Open-Source Internship opportunity by OpenGenus for programmers. Apply now.
Reading time: 35 minutes
Data augmentation is the technique of increasing the size of data used for training a model. For reliable predictions, the deep learning models often require a lot of training data, which is not always available. Therefore, the existing data is augmented in order to make a better generalized model.
Although data augmentation can be applied in various domains, it's commonly used in computer vision. Some of the most common data augmentation techniques used for images are:
- Position augmentation
- Scaling
- Cropping
- Flipping
- Padding
- Rotation
- Translation
- Affine transformation
- Color augmentation
- Brightness
- Contrast
- Saturation
- Hue
Let's go through the above techniques one-by-one and implement them in PyTorch. First, let's define a helper function to plot the images.
import PIL.Image
import matplotlib.pyplot as plt
import torch
from torchvision import transforms
def imshow(img, transform):
"""helper function to show data augmentation
:param img: path of the image
:param transform: data augmentation technique to apply"""
img = PIL.Image.open(img)
fig, ax = plt.subplots(1, 2, figsize=(15, 4))
ax[0].set_title(f'original image {img.size}')
ax[0].imshow(img)
img = transform(img)
ax[1].set_title(f'transformed image {img.size}')
ax[1].imshow(img)
Position augmentation
In position augmentations, the pixel positions of an image is changed.
Scaling
In scaling or resizing, the image is resized to the given size e.g. the width of the image can be doubled.
loader_transform = transforms.Resize((140, 140))
imshow('/home/harshit/Pictures/tiger.jpg', loader_transform)
Cropping
In cropping, a portion of the image is selected e.g. in the given example the center cropped image is returned.
loader_transform = transforms.CenterCrop(140)
imshow('/home/harshit/Pictures/tiger.jpg', loader_transform)
Flipping
In flipping, the image is flipped horizontally or vertically.
# horizontal flip with probability 1 (default is 0.5)
loader_transform = transforms.RandomHorizontalFlip(p=1)
imshow('/home/harshit/Pictures/tiger.jpg', loader_transform)
Padding
In padding, the image is padded with a given value on all sides.

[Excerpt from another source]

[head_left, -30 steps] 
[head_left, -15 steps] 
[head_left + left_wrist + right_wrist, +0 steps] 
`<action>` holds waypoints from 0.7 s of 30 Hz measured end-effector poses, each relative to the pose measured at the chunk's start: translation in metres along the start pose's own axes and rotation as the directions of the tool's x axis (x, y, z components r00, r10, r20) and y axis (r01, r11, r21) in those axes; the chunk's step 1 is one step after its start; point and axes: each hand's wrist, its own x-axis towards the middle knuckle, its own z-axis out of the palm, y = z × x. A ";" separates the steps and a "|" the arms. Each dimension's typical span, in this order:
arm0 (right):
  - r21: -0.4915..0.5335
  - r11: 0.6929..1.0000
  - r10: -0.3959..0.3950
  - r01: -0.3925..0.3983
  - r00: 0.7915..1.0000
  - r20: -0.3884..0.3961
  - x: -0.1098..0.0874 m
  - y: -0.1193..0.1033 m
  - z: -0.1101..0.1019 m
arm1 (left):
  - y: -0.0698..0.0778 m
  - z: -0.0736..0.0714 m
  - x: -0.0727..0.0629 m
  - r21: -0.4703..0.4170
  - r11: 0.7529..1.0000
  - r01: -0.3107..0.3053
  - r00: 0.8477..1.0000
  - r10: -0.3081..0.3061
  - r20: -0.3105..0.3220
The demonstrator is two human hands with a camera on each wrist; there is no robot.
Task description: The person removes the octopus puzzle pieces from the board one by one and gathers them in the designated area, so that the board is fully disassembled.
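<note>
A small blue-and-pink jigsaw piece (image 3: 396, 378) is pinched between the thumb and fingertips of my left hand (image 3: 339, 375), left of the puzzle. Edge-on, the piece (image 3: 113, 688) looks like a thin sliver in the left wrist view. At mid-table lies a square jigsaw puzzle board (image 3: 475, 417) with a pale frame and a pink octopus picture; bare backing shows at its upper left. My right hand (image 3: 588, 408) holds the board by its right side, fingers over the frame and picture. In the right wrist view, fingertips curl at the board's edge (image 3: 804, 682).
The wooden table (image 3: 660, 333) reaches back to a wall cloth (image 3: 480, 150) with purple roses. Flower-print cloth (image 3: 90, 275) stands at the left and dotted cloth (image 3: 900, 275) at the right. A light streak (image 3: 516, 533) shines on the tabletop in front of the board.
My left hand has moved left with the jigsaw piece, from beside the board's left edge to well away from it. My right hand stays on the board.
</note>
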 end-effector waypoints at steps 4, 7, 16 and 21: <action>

# left, top, right, bottom
loader_transform = transforms.Pad((2, 5, 0, 5))
imshow('/home/harshit/Pictures/tiger.jpg', loader_transform)
Rotation
The image is rotated randomly in rotation.
loader_transform = transforms.RandomRotation(30)
imshow('/home/harshit/Pictures/tiger.jpg', loader_transform)
Translation
In translation, the image is moved either along the x-axis or y-axis.
Affine transformation
The affine transformation preserves points, straight lines, and planes. It can be used for scaling, tranlation, shearing, rotation etc.
# random affine transformation of the image keeping center invariant
loader_transform = transforms.RandomAffine(0, translate=(0.4, 0.5))
imshow('/home/harshit/Pictures/tiger.jpg', loader_transform)
Color augmentation
Color augmentation or color jittering deals with altering the color properties of an image by changing its pixel values.
Brightness
One way to augment is to change the brightness of the image. The resultant image becomes darker or lighter compared to the original one.
Contrast
The contrast is defined as the degree of separation between the darkest and brightest areas of an image. The contrast of the image can also be changed.
Saturation
Saturation is the separation between colors of an image.
Hue
Hue can be described of as the shade of the colors in an image.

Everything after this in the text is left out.